Update week36.do.txt

mhjensen · mhjensen · commit a38d3736aed4 · 2025-09-01T07:24:47.000+02:00
diff --git a/doc/src/week36/week36.do.txt b/doc/src/week36/week36.do.txt
@@ -1552,10 +1552,163 @@ plt.xlabel(r'$x$')
 plt.ylabel(r'$y$')
 plt.title(r'Gradient descent example for Ridge')
 plt.show()
+!ec
+
+
+!split
+===== Ridge regression and a new Synthetic Dataset =====
+
+
+We create a synthetic linear regression dataset with a sparse
+underlying relationship. This means we have many features but only a
+few of them actually contribute to the target. In our example, we’ll
+use 10 features with only 3 non-zero weights in the true model. This
+way, the target is generated as a linear combination of a few features
+(with known coefficients) plus some random noise. The steps we include are:
+
+Decide on the number of samples and features (e.g. 100 samples, 10 features).
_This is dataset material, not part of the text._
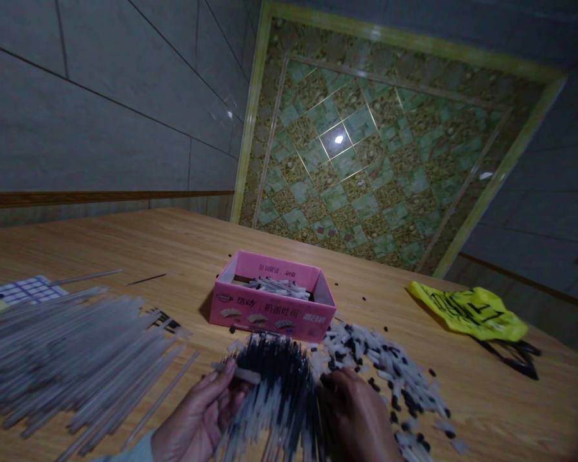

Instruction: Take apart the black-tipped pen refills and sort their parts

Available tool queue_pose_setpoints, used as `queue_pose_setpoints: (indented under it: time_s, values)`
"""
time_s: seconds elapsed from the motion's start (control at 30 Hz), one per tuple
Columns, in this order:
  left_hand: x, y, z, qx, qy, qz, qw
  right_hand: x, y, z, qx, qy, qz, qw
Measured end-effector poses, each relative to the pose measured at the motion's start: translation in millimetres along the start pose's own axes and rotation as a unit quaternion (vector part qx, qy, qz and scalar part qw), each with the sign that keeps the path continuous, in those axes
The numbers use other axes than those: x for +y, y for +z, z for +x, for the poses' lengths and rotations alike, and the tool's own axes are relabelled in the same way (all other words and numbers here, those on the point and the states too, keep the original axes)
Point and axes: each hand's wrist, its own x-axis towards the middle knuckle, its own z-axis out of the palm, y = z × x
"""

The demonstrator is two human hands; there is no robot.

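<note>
Between the thumb and fingers of my left hand [210, 407] is a short whitish translucent tube [246, 375], lying roughly sideways. My right hand [359, 410] is closed, its fingers curled down beside the bundle; something small and dark shows at its fingertips, too blurred to name. Between the hands lies a dense bundle of thin sticks [282, 378], black at the far ends and whitish nearer me. Just beyond it stands an open pink box [270, 314] with whitish and black slim pieces [282, 288] inside.
Long clear tubes [72, 359] are heaped at the left, by a blue-checked cloth [29, 290]. Small white and black caps [390, 359] are scattered at the right. A bright yellow bag [476, 312] with black straps lies farther right on the wooden table [173, 237].
</note>
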Motion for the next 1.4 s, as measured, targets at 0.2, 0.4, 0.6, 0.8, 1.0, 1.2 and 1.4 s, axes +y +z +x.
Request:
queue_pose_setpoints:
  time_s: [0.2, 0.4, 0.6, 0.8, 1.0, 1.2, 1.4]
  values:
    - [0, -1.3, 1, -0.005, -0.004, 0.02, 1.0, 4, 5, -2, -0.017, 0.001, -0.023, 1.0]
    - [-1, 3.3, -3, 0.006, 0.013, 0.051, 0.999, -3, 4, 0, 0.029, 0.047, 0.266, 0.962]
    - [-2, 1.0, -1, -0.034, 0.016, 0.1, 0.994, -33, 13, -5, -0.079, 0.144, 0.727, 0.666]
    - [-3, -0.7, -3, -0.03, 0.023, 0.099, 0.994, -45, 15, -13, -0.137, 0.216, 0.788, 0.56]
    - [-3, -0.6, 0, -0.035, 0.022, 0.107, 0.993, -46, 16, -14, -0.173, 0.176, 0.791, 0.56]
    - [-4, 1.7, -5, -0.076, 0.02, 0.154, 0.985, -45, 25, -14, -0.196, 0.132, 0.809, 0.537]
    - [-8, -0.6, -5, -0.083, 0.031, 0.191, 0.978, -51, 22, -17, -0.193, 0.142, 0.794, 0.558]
+Define the _true_ coefficient vector with mostly zeros (for sparsity). For example, we set $\hat{\bm{\theta}} = [5.0, -3.0, 0.0, 0.0, 0.0, 0.0, 2.0, 0.0, 0.0, 0.0]$, meaning only features 0, 1, and 6 have a real effect on y.
+
+Then we sample feature values for $\bm{X}$ randomly (e.g. from a normal distribution). We use a normal distribution so features are roughly centered around 0.
+Then we compute the target values $y$ using the linear combination $\bm{X}\hat{\bm{\theta}}$ and add some noise (to simulate measurement error or unexplained variance).
+
+
+Below is the code to generate the dataset:
+!bc pycod
+import numpy as np
+
+# Set random seed for reproducibility
+np.random.seed(0)
+
+# Define dataset size
+n_samples = 100
+n_features = 10
+
+# Define true coefficients (sparse linear relationship)
+theta_true = np.array([5.0, -3.0, 0.0, 0.0, 0.0, 0.0, 2.0, 0.0, 0.0, 0.0])
+
+# Generate feature matrix X (n_samples x n_features) with random values
+X = np.random.randn(n_samples, n_features)  # standard normal distribution
+
+# Generate target values y with a linear combination of X and theta_true, plus noise
+noise = 0.5 * np.random.randn(n_samples)    # Gaussian noise
+y = X.dot @ theta_true + noise
+!ec
+
+This code produces a dataset where only features 0, 1, and 6
+significantly influence y. The rest of the features have zero true
+coefficient, so they only contribute noise. For example, feature 0 has
+a true weight of 5.0, feature 1 has -3.0, and feature 6 has 2.0, so
+the expected relationship is:
+!bt
+\[
+y \approx 5 \times X_0 \;-\; 3 \times X_1 \;+\; 2 \times X_6 \;+\; \text{noise}.
+\]
+!et
+
+
+
+Before fitting a regression model, it’s good practice to normalize or
+standardize the features. This ensures all features are on a
+comparable scale, which is especially important when using
+regularization. Here we will perform standardization, scaling each
+feature to have mean 0 and standard deviation 1:
 
+Compute the mean and standard deviation of each column (feature) in $bm{X}X.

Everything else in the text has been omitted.